> [What you should do] I'd like an exact copy of only the lines from the start of the listing below through the line that holds "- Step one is". Please keep the pictures out.
^^^^^^^^^^^^^^^^
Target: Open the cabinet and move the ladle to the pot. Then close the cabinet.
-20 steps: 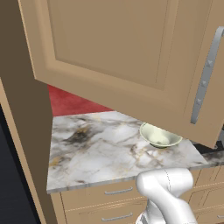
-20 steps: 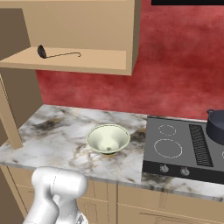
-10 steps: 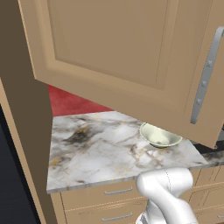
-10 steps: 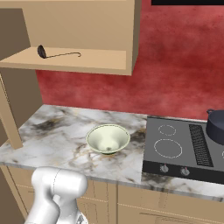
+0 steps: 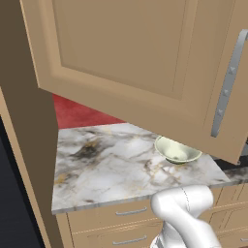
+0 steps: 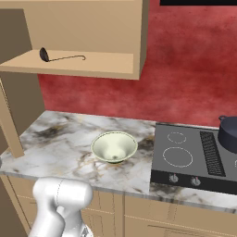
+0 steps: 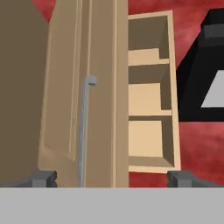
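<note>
The cabinet door hangs swung open over the counter, its grey bar handle at the right. In the right base view the open cabinet shows the ladle lying on its bottom shelf, dark bowl end to the left. The dark pot sits on the stove at the right edge. In the hand view my gripper is open, looking up from below at the edge-on door, its handle and the open shelves. Nothing is between the fingertips.
A pale green bowl stands on the marble counter below the cabinet. A black stovetop lies to the right. Tan drawers run under the counter. A tall tan panel borders the left side.
</note>
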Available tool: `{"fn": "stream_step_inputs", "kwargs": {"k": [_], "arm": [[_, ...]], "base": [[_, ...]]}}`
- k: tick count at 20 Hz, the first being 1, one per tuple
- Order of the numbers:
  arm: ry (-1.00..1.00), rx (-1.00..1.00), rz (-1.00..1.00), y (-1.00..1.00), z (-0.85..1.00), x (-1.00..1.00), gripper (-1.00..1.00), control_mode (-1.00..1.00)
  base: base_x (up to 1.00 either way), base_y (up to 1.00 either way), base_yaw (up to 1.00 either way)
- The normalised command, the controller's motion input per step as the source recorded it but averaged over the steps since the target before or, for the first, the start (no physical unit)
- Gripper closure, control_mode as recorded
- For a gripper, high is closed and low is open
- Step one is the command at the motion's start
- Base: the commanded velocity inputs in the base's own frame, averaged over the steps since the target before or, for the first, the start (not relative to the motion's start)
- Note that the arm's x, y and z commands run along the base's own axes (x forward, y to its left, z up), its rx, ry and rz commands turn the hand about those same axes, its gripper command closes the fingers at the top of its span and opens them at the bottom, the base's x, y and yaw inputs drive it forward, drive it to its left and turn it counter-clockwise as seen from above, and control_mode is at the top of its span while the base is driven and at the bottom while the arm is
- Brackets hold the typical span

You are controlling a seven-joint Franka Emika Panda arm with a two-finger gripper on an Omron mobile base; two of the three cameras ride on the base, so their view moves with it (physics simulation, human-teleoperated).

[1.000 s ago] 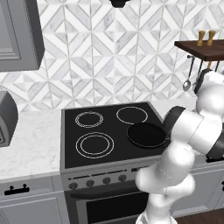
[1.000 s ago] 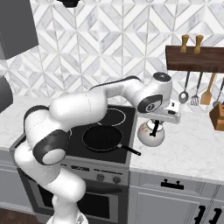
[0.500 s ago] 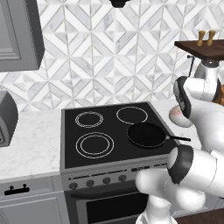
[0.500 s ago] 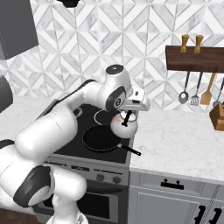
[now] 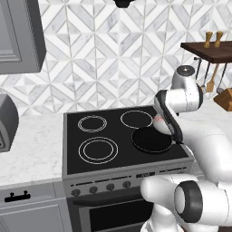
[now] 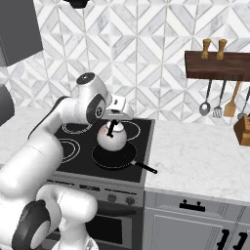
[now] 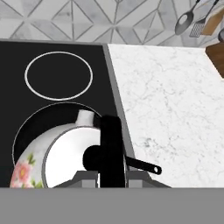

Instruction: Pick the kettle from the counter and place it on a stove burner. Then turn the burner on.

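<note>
Already your small squat white kettle with pink flower marks [image 6: 112, 137] is off the white marble table [image 6: 200, 156], held by its black handle in the jaws, above the black frying pan [image 6: 114, 155]; the large double-ringed burner [image 5: 98, 150] at near left and its knob await.

kettle [image 6: 112, 137] in the air just above the frying pan [image 6: 116, 155] | pan on cooktop's front right circle | largest burner [image 5: 98, 150] front left | counter [image 6: 200, 156] right of cooktop | utensil rack [image 6: 217, 66] on wall above counter
</note>
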Motion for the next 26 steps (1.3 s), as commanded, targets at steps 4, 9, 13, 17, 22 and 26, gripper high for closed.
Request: {"fn": "stream_step_inputs", "kwargs": {"k": [4, 9, 13, 17, 22, 26], "arm": [[0.0, 0.01, 0.0, 1.0, 0.16, 0.24, 1.0, -1.0], [0.07, 0.0, 0.0, 1.0, 0.0, 0.39, 1.0, -1.0], [0.08, 0.01, 0.07, 1.0, 0.0, 0.22, 1.0, -1.0], [0.12, 0.03, 0.16, 0.99, -0.07, 0.14, 1.0, -1.0], [0.1, 0.01, 0.14, 0.93, -0.18, 0.17, 1.0, -1.0], [0.0, 0.0, 0.02, 0.22, -0.3, 0.14, 1.0, -1.0]], "base": [[0.0, 0.0, 0.0], [0.0, 0.0, 0.0], [0.0, 0.0, 0.0], [0.0, 0.0, 0.0], [0.0, 0.0, 0.0], [0.0, 0.0, 0.0]]}}
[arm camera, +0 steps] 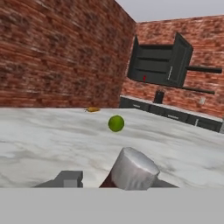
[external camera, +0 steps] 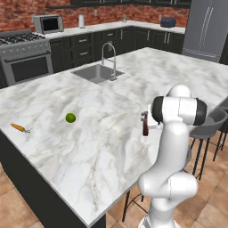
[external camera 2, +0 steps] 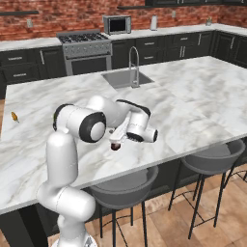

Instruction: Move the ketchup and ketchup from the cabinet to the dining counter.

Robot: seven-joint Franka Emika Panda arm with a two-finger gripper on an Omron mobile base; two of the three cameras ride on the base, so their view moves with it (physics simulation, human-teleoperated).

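Note:
My gripper [external camera: 145,120] [external camera 2: 117,140] is shut on the dark maroon ketchup bottle [external camera: 145,128] [external camera 2: 115,145], low over the near edge of the marble dining counter [external camera: 102,147] [external camera 2: 193,111]. Whether the bottle touches the top I cannot tell. In the hand view the bottle's pale cap [arm camera: 133,168] rises between my fingertips [arm camera: 65,178]. Far across the room the black cabinet [arm camera: 159,65] stands open, and a tiny red thing [arm camera: 144,78], perhaps the red ketchup, sits on its shelf.
A green lime [external camera: 70,117] [arm camera: 116,123] and a carrot [external camera: 18,128] [external camera 2: 14,116] [arm camera: 92,109] lie on the counter to the left. The sink [external camera: 95,72] and faucet [external camera 2: 134,65] are farther back. Grey stools [external camera: 209,127] [external camera 2: 212,161] stand along the near edge.

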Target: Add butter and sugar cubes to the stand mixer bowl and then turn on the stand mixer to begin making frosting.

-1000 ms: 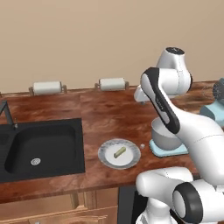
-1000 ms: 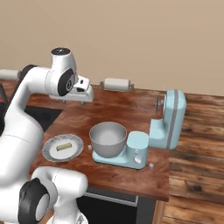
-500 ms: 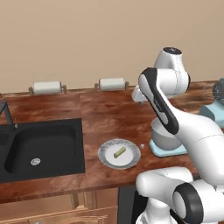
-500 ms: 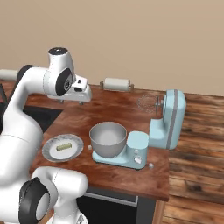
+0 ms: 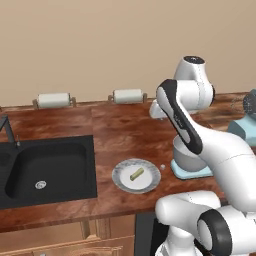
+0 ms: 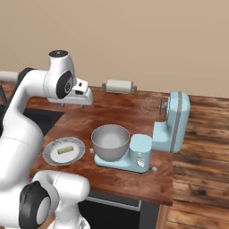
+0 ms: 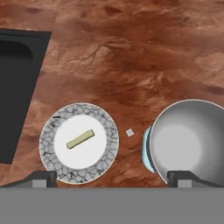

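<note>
Going left to right from my hand view: the black sink basin [image 7: 17, 87] sits at the far left, a bad place to knock anything into. Next, the small pale yellow-tan butter stick [image 7: 80, 139] lies at an angle on the grey-rimmed white plate [image 7: 50, 131]; a slanted descent could push it off the rim. Between plate and bowl rests one tiny white sugar cube [image 7: 130, 132] on the wood counter [image 7: 131, 52], easy to flick away. To the right, the deep grey brushed-metal bowl [image 7: 183, 146] looks empty on the light blue stand mixer [image 6: 172, 123]. My pincer [image 7: 111, 177] hangs spread wide, holding nothing, high above everything.
</note>
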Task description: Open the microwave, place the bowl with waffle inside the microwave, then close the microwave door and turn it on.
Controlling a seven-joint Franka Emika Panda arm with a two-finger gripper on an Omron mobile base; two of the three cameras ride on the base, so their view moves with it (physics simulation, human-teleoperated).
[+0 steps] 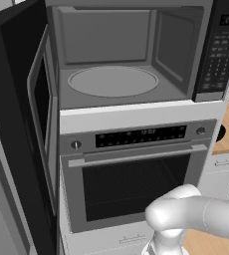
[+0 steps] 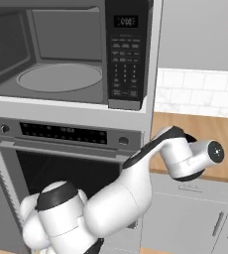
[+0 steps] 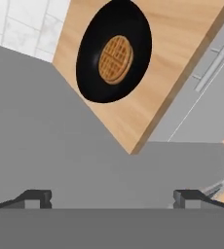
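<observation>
The microwave door [image 1: 22,114] stands wide, cavity bare above the turntable [image 1: 112,81]; nothing crowds the bowl [image 3: 92,73].

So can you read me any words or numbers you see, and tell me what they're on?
None can be read.
Small display on the microwave keypad panel: lit digits, too blurred to read.
Keypad buttons: tiny pale marks, too small to read.
Oven control strip: pale marks, too small to read.
Bowl, waffle and wooden counter: no writing.
</observation>
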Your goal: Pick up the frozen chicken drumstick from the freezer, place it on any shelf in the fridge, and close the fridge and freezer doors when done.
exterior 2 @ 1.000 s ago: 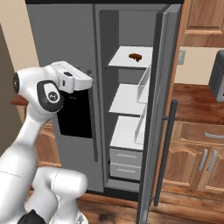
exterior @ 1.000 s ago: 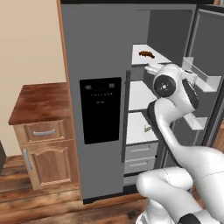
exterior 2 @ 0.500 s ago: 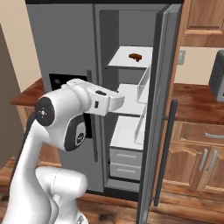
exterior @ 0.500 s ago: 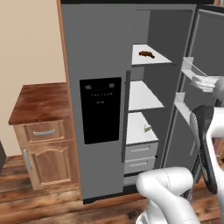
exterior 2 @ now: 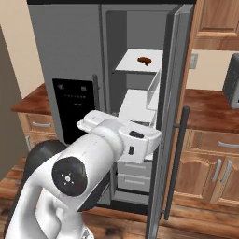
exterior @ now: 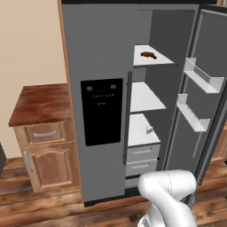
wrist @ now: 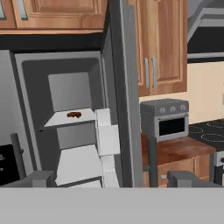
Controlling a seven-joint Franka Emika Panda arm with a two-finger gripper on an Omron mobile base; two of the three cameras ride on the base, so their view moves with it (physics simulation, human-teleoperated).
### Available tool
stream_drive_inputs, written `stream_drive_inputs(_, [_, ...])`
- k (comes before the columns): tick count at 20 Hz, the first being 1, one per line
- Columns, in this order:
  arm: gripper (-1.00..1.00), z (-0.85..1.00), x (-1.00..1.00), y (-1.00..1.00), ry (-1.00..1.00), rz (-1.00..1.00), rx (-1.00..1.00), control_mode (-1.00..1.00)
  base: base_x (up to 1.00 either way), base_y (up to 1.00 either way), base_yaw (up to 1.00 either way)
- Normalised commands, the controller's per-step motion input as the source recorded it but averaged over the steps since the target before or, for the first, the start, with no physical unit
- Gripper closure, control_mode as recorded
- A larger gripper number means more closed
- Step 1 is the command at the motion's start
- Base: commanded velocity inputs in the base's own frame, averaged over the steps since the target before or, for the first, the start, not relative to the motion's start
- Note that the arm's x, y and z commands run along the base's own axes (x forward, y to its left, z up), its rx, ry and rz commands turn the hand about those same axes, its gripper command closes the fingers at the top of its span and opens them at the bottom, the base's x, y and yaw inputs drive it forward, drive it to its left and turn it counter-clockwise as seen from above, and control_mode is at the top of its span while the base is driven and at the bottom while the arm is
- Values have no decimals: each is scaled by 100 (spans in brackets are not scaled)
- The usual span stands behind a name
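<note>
the frozen chicken drumstick (exterior: 148, 55) lies on the top white shelf (exterior: 150, 60) of the wider compartment, the fridge (exterior: 155, 88), which stands open. in the left base view it sits a little back from the shelf's front edge, toward the shelf's middle; in the right base view it shows at the same shelf (exterior 2: 137, 64), near the back right corner as seen from that side, and in the hand view it is a small brown lump (wrist: 74, 114) on the upper shelf. it rests on the shelf alone, nothing touching it.

so the carrying part of the task looks done: the drumstick is already in the fridge. the freezer door (exterior: 99, 111), the one with the black dispenser panel (exterior: 102, 111), appears shut flat against the unit. the fridge door (exterior: 199, 102), lined with clear-white bins (exterior: 201, 75), is swung wide open, its dark bar handle (exterior 2: 175, 158) facing out in the right base view.

the gripper (wrist: 109, 178) is well apart from the shelves, its fingers spread as wide as they go and holding nothing; between the two dark tips there is only the view of the open fridge and the door edge.

what is left, as i judge it, is to get behind the fridge door and push it closed.
</note>
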Motion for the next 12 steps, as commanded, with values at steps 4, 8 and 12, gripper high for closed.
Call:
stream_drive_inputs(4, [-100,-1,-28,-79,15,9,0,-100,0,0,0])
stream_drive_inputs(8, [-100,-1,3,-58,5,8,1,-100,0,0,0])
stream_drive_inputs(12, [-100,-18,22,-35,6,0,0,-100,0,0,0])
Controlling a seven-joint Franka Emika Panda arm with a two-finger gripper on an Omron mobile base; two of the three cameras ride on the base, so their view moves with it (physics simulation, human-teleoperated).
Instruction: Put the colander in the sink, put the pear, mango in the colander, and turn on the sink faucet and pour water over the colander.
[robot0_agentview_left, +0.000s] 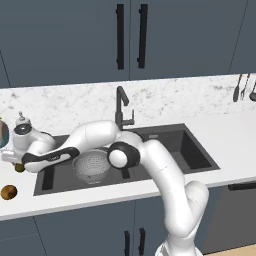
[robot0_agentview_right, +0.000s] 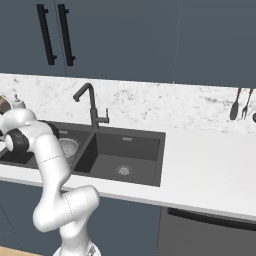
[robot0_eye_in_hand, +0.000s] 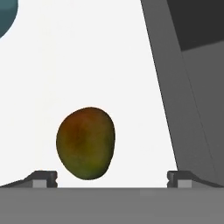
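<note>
The silvery colander (robot0_agentview_left: 91, 167) (robot0_agentview_right: 68, 147) sits in the left basin of the dark sink (robot0_agentview_left: 192, 150) (robot0_agentview_right: 127, 155). No water runs from the tall faucet (robot0_agentview_left: 121, 107) (robot0_agentview_right: 91, 107) behind the divider. A green-red mango (robot0_eye_in_hand: 85, 143) (robot0_agentview_left: 20, 168) lies on the white counter left of the sink. My gripper (robot0_eye_in_hand: 112, 178) (robot0_agentview_left: 16, 163) hangs open just above it. In the hand view the mango lies between the two fingertips (robot0_eye_in_hand: 43, 178), nearer the left one, touched by neither. A golden-brown pear (robot0_agentview_left: 8, 192) rests near the counter's front edge.
A teal round object (robot0_agentview_left: 2, 132) (robot0_eye_in_hand: 6, 17) stands at the far left of the counter. The sink's rim (robot0_eye_in_hand: 175, 87) runs close on the right of the hand view. Utensils (robot0_agentview_left: 240, 87) (robot0_agentview_right: 240, 104) hang on the marble wall at the right.
</note>
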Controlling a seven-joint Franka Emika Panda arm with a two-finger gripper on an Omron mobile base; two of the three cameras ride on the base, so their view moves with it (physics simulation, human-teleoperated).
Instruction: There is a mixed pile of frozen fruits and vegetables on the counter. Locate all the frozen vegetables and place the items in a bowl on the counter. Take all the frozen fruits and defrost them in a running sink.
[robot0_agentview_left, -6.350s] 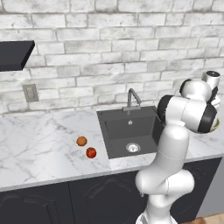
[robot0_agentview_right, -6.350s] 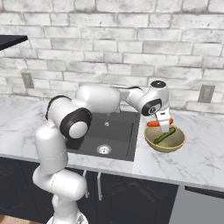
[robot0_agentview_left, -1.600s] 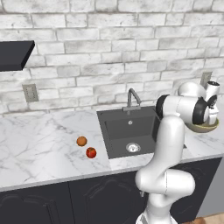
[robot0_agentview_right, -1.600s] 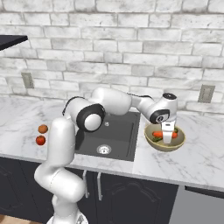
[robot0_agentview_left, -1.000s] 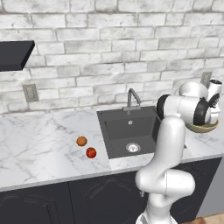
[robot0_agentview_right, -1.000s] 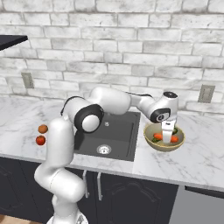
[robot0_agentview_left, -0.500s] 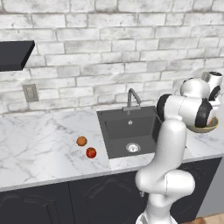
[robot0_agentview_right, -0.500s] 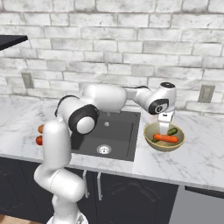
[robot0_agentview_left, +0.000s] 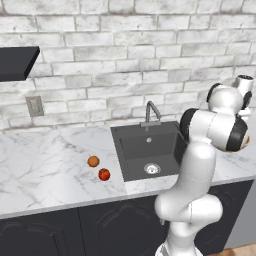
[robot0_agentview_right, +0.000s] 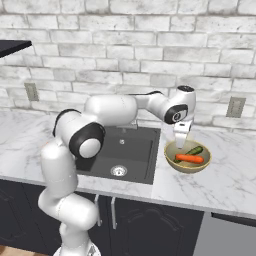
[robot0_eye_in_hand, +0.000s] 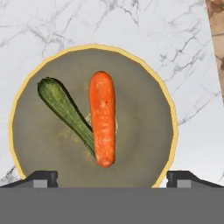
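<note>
The tan bowl (robot0_agentview_right: 187, 169) stands on the white marble counter (robot0_agentview_right: 230, 175) right of the black sink (robot0_agentview_right: 120, 150). In it lie the orange carrot (robot0_agentview_right: 190, 158) and the green stick (robot0_agentview_right: 195, 150). My gripper (robot0_agentview_right: 180, 141) hangs open and empty just above the bowl's left rim. The hand view looks straight down on the carrot (robot0_eye_in_hand: 102, 118) and green stick (robot0_eye_in_hand: 65, 111), which touch in the bowl (robot0_eye_in_hand: 140, 131), with the gripper (robot0_eye_in_hand: 112, 179) open wide around them. The orange fruit (robot0_agentview_left: 93, 161) and red fruit (robot0_agentview_left: 104, 174) lie on the counter (robot0_agentview_left: 45, 175) left of the sink (robot0_agentview_left: 150, 150).
A curved grey faucet (robot0_agentview_left: 151, 112) stands behind the basin. The brick wall carries an outlet (robot0_agentview_left: 34, 105) at the left and another outlet (robot0_agentview_right: 233, 106) at the right. A dark shelf (robot0_agentview_left: 15, 62) juts out high on the left. My white arm reaches across the sink.
The gripper has let go of the carrot, which now rests in the bowl, and has lifted up out of the bowl. The two fruits have not moved.
</note>
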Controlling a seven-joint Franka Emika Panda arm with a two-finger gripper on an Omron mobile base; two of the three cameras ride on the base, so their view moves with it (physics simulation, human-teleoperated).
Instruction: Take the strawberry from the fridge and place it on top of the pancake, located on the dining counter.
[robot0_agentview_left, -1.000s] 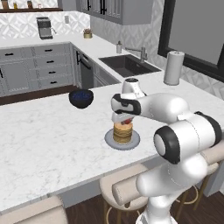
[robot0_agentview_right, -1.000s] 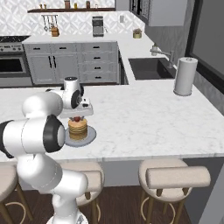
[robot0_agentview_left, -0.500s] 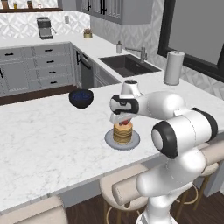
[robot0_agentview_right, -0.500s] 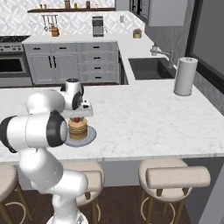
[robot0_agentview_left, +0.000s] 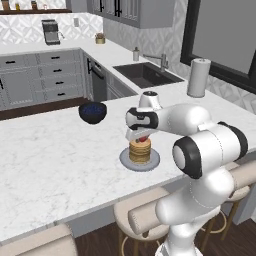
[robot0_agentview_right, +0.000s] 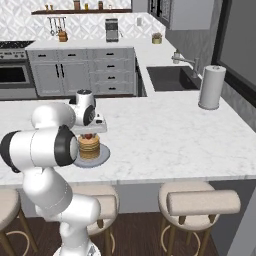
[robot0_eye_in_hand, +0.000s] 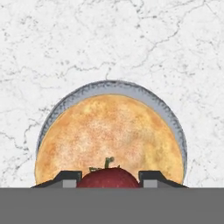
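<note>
The fingers (robot0_eye_in_hand: 109, 179) pinch the strawberry (robot0_eye_in_hand: 109, 178) just above the pancake (robot0_eye_in_hand: 108, 138) on the desk (robot0_agentview_left: 55, 160), so the placing step is in hand; next, I judge, a short lowering onto the pancake, then release.

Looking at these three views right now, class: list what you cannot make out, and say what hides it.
- Strawberry: lower half cut off by the hand view's bottom edge.
- Contact between strawberry and pancake: not settled; in the left base view the gripper covers the gap.
- Plate: near side hidden by the arm in the right base view.
- Dark blue bowl: contents too dark to tell, left base view.
</note>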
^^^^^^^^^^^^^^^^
> [Response to this task]
Target: Open the cabinet and move the ladle to the pot. Then close the cabinet.
-20 steps: 
-20 steps: 
-10 steps: 
-10 steps: 
+0 steps: 
+0 steps: 
+0 steps: 
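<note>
The cabinet door hangs swung open over the counter, its grey bar handle at the right. In the right base view the open cabinet shows the ladle lying on its bottom shelf, dark bowl end to the left. The dark pot sits on the stove at the right edge. In the hand view my gripper is open, looking up from below at the edge-on door, its handle and the open shelves. Nothing is between the fingertips.
A pale green bowl stands on the marble counter below the cabinet. A black stovetop lies to the right. Tan drawers run under the counter. A tall tan panel borders the left side.
</note>
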Available tool: `{"fn": "stream_step_inputs", "kwargs": {"k": [_], "arm": [[_, ...]], "base": [[_, ...]]}}`
- k: tick count at 20 Hz, the first being 1, one per tuple
- Order of the numbers:
  arm: ry (-1.00..1.00), rx (-1.00..1.00), rz (-1.00..1.00), y (-1.00..1.00), z (-0.85..1.00), x (-1.00..1.00), gripper (-1.00..1.00), control_mode (-1.00..1.00)
  base: base_x (up to 1.00 either way), base_y (up to 1.00 either way), base_yaw (up to 1.00 either way)
- The normalised command, the controller's motion input per step as the source recorded it but averaged over the steps since the target before or, for the first, the start (no physical unit)
- Gripper closure, control_mode as recorded
- For a gripper, high is closed and low is open
- Step one is the command at the motion's start

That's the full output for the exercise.